## [Task requirements]
Scan the listing below. Report each line that includes "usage".

:::::

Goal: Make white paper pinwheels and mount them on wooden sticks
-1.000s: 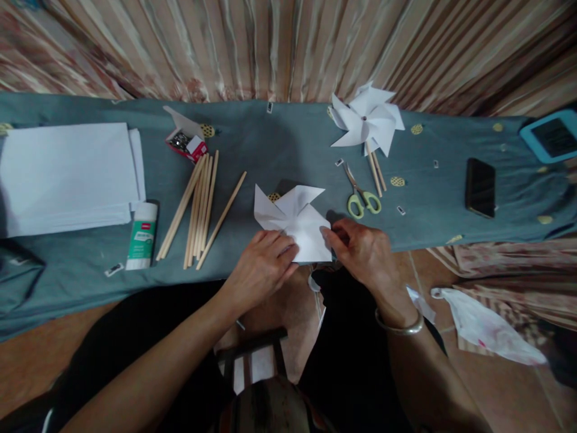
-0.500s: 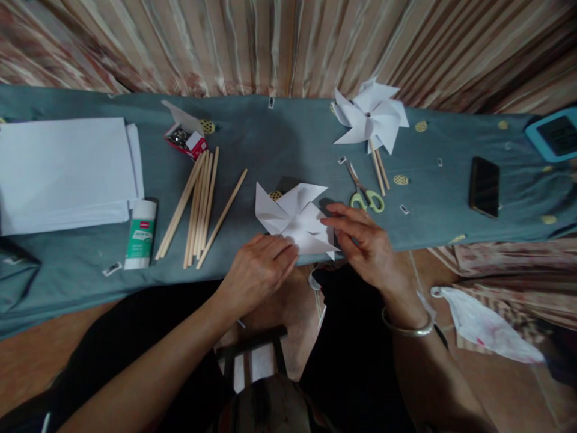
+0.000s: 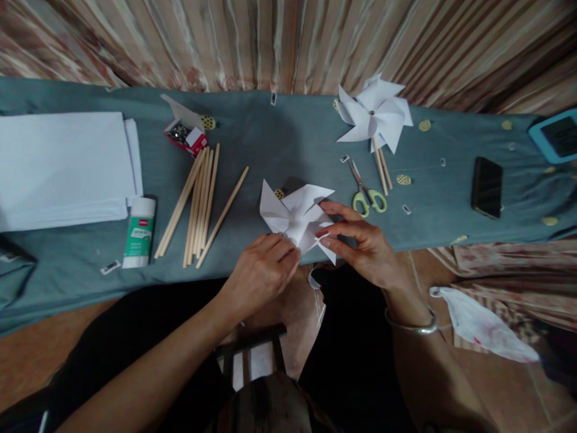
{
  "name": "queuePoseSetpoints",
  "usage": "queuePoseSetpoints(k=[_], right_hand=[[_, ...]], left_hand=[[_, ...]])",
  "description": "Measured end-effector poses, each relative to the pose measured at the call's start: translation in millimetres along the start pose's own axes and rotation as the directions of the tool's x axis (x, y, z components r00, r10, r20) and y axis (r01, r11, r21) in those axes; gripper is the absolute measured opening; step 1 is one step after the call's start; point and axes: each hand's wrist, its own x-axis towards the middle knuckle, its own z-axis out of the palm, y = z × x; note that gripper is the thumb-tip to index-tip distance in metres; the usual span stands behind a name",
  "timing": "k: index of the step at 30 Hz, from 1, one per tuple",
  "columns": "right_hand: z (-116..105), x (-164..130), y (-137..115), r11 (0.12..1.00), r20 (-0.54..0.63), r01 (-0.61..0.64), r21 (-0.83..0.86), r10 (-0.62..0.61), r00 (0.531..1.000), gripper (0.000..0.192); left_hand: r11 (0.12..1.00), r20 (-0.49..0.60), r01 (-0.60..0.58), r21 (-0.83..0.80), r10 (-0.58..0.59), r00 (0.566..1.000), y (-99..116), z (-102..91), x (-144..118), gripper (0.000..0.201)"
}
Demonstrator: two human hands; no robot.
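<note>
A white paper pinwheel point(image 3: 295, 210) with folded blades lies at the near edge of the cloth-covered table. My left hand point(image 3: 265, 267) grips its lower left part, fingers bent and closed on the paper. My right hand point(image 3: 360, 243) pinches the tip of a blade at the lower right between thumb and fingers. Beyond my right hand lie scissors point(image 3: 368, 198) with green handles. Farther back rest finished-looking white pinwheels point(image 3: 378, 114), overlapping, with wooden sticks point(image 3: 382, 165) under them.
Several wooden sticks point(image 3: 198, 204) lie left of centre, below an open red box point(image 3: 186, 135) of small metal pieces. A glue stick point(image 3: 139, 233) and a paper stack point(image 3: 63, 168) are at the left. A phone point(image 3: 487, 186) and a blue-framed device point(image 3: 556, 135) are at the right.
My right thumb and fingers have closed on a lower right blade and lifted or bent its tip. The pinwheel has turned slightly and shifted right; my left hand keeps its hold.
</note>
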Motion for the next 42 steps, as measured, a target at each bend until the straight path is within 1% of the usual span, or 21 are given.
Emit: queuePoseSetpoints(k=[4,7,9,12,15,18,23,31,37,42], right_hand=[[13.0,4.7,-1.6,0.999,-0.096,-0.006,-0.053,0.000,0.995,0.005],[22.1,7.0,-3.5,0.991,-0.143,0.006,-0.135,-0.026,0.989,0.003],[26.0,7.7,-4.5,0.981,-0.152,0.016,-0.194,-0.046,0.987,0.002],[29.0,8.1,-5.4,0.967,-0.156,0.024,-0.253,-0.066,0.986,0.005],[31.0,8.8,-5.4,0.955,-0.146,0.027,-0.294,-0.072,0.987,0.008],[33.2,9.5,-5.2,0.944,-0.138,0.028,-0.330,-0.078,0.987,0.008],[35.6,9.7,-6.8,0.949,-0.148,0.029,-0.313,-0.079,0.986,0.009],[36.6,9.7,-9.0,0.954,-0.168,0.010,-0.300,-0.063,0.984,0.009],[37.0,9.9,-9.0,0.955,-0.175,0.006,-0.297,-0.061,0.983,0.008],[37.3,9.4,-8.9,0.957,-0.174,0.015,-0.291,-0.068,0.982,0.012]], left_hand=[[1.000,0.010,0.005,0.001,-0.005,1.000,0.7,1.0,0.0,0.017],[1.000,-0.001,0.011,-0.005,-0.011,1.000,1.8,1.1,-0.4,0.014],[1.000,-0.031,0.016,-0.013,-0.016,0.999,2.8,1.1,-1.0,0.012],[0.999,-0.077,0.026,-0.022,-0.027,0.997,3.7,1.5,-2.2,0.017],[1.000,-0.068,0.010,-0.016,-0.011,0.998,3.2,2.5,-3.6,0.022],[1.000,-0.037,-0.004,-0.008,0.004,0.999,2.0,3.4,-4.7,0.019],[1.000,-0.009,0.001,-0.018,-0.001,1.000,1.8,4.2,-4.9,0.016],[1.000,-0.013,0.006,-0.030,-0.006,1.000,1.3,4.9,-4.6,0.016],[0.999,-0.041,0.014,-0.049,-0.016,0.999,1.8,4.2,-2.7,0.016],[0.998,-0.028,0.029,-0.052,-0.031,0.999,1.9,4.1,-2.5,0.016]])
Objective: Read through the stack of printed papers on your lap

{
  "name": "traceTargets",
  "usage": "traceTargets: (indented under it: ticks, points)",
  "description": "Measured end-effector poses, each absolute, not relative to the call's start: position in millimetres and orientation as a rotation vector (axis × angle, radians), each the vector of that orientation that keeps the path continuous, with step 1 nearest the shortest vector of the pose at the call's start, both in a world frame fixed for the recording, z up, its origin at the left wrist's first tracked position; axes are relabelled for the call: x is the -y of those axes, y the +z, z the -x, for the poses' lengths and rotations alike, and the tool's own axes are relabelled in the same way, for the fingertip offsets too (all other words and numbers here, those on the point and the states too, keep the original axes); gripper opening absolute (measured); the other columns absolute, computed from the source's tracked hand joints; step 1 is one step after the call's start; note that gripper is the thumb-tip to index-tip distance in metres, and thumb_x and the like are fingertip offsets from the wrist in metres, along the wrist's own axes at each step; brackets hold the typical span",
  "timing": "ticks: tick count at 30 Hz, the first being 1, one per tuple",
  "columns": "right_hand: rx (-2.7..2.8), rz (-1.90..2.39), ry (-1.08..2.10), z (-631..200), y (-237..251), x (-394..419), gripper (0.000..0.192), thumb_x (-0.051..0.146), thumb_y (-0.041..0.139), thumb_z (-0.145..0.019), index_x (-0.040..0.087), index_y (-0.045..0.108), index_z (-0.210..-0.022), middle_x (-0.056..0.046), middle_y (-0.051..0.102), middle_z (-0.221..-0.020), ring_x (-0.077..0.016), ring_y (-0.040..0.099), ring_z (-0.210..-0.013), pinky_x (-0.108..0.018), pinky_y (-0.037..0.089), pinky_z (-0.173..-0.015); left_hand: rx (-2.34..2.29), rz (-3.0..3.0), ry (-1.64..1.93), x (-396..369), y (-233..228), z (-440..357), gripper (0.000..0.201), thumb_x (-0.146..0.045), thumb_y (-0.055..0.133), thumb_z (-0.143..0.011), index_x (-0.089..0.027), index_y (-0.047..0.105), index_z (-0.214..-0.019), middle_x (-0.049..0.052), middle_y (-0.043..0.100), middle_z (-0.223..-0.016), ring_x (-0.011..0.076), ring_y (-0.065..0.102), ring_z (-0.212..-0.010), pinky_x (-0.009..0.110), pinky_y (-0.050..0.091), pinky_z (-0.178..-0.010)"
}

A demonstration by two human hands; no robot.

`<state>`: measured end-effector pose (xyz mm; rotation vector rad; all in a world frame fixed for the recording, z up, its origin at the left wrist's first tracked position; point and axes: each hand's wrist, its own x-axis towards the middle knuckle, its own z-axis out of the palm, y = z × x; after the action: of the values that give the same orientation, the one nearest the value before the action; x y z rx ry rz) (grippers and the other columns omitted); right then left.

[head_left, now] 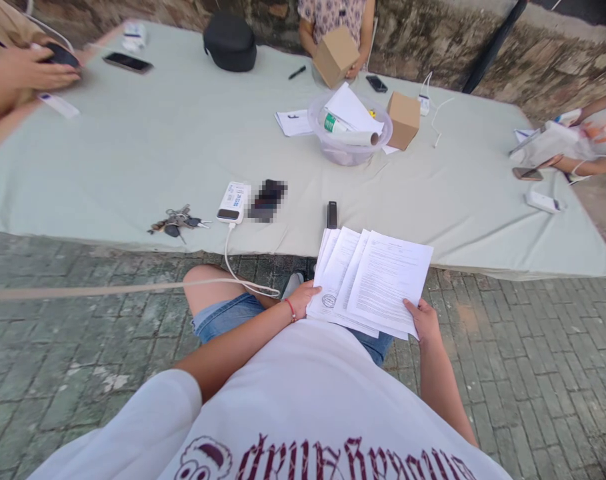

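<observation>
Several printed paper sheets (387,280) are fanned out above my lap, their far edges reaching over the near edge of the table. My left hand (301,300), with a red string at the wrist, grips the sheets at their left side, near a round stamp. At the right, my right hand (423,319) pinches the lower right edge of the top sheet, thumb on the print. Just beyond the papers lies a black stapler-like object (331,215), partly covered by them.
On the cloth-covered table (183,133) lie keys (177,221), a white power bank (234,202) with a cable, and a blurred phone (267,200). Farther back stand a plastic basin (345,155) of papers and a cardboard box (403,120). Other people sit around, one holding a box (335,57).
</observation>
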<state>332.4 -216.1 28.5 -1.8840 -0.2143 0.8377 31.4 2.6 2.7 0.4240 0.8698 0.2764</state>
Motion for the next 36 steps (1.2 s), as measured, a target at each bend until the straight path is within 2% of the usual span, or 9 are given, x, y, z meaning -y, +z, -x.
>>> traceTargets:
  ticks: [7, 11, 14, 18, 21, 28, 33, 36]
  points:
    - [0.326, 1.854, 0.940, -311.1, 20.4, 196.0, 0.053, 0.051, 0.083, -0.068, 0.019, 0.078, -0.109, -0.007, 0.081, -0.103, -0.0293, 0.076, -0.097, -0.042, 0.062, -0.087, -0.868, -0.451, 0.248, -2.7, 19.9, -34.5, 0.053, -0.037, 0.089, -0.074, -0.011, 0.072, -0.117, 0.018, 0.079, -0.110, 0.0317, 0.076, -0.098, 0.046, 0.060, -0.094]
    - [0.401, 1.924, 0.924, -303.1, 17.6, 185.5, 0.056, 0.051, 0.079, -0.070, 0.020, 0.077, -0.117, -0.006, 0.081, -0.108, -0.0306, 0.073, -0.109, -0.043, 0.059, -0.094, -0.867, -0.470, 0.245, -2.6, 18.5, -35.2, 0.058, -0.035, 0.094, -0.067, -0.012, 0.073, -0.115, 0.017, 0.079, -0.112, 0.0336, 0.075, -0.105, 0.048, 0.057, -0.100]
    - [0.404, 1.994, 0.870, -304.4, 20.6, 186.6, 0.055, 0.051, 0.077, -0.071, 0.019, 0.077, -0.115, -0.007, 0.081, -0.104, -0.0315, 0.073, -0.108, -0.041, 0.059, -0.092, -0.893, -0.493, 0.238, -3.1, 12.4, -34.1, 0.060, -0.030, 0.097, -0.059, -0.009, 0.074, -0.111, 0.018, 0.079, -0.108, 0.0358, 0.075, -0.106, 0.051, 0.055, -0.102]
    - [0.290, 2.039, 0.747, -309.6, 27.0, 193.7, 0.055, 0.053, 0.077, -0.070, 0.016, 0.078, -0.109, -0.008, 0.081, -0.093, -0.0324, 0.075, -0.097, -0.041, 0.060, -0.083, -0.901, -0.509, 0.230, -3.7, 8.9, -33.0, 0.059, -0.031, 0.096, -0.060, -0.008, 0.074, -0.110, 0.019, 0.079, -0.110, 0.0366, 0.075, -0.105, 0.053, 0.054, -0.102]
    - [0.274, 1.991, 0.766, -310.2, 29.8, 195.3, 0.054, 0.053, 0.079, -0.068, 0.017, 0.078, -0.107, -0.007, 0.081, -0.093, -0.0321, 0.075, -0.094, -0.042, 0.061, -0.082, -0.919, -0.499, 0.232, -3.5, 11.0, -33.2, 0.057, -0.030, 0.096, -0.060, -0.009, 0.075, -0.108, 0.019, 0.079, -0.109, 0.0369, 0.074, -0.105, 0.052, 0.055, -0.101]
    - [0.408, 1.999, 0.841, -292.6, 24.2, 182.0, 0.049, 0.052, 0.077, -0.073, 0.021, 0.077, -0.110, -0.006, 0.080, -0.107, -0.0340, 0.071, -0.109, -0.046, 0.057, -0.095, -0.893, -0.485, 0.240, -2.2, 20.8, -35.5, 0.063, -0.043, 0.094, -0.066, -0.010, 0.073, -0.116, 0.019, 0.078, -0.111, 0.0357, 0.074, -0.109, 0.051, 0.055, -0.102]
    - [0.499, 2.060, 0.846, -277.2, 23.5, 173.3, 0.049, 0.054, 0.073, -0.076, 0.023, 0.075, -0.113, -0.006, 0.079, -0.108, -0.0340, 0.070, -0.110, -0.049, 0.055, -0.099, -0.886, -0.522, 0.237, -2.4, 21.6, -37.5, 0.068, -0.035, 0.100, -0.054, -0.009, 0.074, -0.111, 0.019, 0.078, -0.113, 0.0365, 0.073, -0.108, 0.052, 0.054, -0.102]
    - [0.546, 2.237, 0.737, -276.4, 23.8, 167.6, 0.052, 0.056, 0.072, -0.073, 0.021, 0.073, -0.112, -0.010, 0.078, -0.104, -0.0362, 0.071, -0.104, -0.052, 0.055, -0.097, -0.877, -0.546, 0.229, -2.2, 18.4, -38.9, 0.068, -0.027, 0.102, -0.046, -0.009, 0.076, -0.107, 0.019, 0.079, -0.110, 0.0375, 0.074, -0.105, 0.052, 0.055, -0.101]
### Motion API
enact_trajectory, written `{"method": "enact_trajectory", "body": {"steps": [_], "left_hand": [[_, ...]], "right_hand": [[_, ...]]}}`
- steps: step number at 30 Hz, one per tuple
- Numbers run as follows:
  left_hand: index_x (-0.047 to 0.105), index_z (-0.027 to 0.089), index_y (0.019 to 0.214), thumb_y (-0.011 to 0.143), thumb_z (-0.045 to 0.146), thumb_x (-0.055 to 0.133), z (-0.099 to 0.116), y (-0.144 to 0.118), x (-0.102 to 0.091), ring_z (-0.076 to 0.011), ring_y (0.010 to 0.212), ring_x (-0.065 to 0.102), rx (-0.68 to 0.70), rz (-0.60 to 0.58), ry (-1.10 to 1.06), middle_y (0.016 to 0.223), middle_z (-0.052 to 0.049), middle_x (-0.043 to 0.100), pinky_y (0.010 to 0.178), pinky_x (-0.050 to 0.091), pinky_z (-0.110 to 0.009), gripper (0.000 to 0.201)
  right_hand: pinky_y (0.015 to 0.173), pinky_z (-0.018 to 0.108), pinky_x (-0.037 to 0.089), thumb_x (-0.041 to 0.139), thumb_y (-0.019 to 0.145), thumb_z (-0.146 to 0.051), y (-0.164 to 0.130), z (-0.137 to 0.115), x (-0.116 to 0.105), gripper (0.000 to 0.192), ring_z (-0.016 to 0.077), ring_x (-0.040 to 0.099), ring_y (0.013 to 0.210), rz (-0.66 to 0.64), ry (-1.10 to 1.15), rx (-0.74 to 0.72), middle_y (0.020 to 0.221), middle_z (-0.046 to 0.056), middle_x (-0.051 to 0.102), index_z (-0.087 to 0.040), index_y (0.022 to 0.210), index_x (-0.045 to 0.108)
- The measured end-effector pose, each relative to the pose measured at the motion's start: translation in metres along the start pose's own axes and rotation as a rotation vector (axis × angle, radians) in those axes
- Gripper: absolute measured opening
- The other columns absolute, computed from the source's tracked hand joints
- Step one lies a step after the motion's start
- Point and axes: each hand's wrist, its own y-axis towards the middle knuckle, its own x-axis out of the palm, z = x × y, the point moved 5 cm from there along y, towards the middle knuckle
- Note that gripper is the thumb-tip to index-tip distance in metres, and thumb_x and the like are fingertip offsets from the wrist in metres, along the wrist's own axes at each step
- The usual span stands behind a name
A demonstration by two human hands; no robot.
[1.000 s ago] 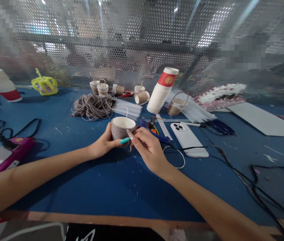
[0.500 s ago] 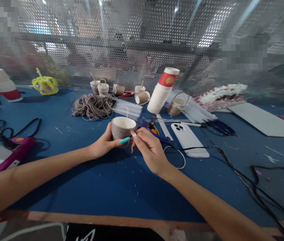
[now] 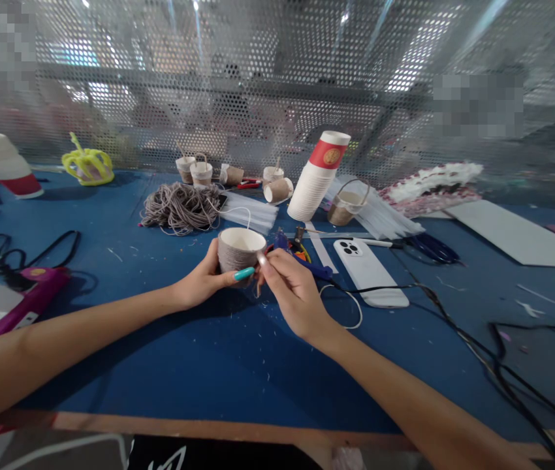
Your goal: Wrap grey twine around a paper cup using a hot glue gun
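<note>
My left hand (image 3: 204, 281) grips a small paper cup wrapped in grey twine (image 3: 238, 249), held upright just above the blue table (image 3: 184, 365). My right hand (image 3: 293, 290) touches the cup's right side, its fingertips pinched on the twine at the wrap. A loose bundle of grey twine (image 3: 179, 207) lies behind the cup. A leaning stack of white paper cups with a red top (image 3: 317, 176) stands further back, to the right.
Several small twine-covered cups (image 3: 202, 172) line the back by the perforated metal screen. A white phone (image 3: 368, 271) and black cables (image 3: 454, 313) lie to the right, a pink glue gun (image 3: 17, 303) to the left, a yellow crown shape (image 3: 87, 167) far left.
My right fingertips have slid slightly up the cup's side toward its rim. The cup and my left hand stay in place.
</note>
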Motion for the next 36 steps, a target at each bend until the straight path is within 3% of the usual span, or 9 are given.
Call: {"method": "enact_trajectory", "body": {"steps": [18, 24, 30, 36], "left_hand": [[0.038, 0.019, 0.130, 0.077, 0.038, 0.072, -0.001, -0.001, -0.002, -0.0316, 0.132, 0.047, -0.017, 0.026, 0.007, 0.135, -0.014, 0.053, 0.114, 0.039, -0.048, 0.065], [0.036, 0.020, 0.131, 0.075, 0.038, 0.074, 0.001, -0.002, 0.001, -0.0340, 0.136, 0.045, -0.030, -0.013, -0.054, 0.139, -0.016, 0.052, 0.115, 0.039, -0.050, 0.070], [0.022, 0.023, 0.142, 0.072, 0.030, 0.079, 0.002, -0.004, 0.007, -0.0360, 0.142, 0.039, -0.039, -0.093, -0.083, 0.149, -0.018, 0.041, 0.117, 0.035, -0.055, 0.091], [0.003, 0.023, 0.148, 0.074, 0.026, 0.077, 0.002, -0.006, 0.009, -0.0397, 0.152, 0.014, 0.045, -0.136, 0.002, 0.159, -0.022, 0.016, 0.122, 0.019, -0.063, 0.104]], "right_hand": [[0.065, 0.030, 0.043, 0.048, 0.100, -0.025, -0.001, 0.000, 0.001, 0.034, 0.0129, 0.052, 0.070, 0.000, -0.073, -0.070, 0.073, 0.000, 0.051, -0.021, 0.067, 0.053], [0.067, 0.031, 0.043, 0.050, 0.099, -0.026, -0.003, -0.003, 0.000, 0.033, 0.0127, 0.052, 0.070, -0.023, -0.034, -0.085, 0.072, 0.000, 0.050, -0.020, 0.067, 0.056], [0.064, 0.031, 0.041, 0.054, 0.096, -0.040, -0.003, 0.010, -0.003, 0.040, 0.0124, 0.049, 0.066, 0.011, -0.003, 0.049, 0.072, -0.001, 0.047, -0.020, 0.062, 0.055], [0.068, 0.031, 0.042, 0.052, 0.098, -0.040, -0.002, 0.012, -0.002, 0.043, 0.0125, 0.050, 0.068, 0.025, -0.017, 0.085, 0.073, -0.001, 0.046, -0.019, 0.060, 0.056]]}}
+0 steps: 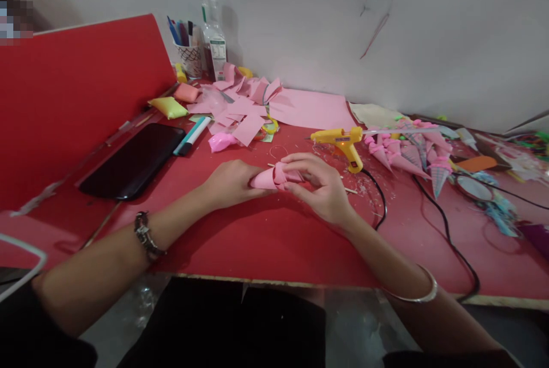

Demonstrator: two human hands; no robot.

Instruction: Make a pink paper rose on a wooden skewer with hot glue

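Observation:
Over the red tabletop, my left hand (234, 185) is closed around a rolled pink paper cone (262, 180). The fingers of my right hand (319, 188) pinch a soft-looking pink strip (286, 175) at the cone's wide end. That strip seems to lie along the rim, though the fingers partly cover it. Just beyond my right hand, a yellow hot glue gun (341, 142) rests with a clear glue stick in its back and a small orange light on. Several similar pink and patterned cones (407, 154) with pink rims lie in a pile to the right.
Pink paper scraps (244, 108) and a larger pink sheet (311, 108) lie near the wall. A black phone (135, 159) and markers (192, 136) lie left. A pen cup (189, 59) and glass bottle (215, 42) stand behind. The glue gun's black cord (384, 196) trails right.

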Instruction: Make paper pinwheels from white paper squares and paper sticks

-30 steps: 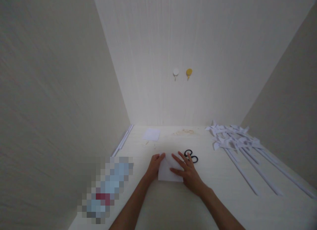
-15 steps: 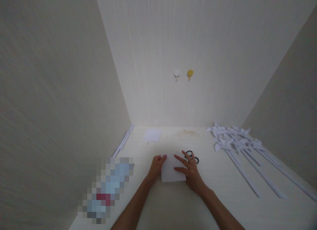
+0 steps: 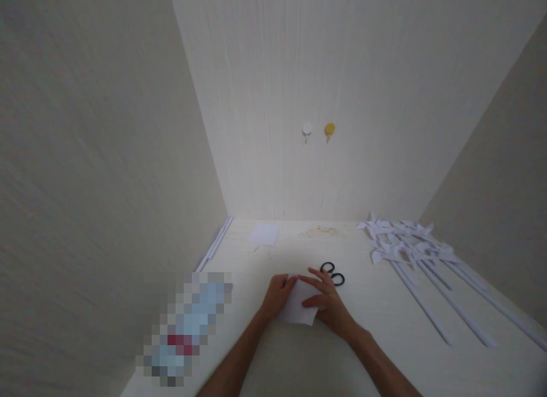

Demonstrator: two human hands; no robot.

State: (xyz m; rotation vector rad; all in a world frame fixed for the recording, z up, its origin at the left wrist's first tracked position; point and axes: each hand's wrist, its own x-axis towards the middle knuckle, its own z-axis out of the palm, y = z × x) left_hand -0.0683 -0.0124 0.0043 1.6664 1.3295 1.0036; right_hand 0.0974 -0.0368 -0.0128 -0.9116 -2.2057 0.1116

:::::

## [Answer to this task]
  "usage": "queuePoseSetpoints(k=[_], right_hand=[[_, ...]], left_hand=[[_, ...]])",
  "usage": "traceTargets: (indented under it: ticks, points)",

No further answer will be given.